2. Most likely to lead the NBA in a major category
While San Antonio features a young roster, there is a real possibility at least one player leads the NBA in a major statistic. Jakob Poeltl ranked sixth in the NBA in blocks per game last season, averaging 1.8 blocks in just 26.8 minutes per game.
However, now that he’s a full-time starter, he could possibly lead the NBA in blocks, assuming that he averages more minutes and increases his production. For instance, he averaged 2.3 blocks per 36 minutes last season and could average a similar number in increased minutes this season. Were that the case, he could possibly lead the league in blocks per game.
Another Spur who could lead the league in a major statistical category is Dejounte Murray. Last season, Murray averaged 1.5 steals per game, which was tied for 11th in the NBA. Despite that, he was only about 0.6 steals per game behind the league leader.
With many of San Antonio's worst defenders gone, the Spurs' rotation now features younger, longer, and more athletic defenders. Moreover, that could benefit Murray, who, in addition to forcing turnovers himself, could collect passes that were deflected by teammates. As a result, he could be in contention to lead the NBA in steals.

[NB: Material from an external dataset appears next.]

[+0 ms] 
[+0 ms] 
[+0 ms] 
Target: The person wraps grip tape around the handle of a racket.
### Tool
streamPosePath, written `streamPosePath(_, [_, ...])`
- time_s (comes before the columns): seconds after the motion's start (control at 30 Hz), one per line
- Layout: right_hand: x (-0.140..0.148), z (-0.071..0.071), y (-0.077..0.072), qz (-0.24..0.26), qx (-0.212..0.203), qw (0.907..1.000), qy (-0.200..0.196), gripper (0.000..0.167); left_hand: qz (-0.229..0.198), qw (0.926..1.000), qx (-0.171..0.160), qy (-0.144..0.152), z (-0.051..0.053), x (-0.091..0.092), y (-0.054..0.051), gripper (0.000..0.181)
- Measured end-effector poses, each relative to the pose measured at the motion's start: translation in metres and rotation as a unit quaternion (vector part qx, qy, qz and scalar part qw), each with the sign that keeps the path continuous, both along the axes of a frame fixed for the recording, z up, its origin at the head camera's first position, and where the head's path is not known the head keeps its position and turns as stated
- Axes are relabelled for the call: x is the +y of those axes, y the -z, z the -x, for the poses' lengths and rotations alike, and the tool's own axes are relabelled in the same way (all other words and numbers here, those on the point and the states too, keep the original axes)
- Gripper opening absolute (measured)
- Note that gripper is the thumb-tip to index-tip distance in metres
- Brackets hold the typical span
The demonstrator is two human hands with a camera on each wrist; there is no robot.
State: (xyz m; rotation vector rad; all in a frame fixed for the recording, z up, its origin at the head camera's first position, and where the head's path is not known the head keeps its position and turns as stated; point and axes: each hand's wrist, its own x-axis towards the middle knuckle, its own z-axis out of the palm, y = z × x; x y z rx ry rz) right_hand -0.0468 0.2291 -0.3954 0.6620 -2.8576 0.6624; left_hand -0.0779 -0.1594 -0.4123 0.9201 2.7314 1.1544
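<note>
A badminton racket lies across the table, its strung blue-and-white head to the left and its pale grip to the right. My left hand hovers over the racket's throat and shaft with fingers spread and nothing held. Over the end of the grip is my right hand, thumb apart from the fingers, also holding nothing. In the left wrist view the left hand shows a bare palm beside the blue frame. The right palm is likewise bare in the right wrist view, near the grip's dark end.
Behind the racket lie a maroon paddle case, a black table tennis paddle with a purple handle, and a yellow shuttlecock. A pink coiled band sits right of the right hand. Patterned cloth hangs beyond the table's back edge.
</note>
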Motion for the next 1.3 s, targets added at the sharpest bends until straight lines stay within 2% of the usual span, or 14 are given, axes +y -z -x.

3. Most likely to win a major award
Keldon Johnson could be in for a breakout season. If that's the case, he could even be in line for a major award like Most Improved Player of the Year. To win that award, Johnson would need to see a big increase in production, particularly in scoring.
Luckily, he appears ready to make that big leap after several nice preseason performances where he’s displayed an improved driving ability that could help make him a legitimate offensive weapon. Last season, he was often able to get into the paint, though wasn’t always able to get to the rim.
Fortunately, he’s shown flashes of a euro-step and floater to his game and even looks comfortable operating as a ball-handler in the pick and roll. Factor in that he'll likely average more minutes and a higher usage rate, and Johnson's statistical case may be hard to ignore. Ultimately, it could result in him winning the Most Improved Player of the Year award.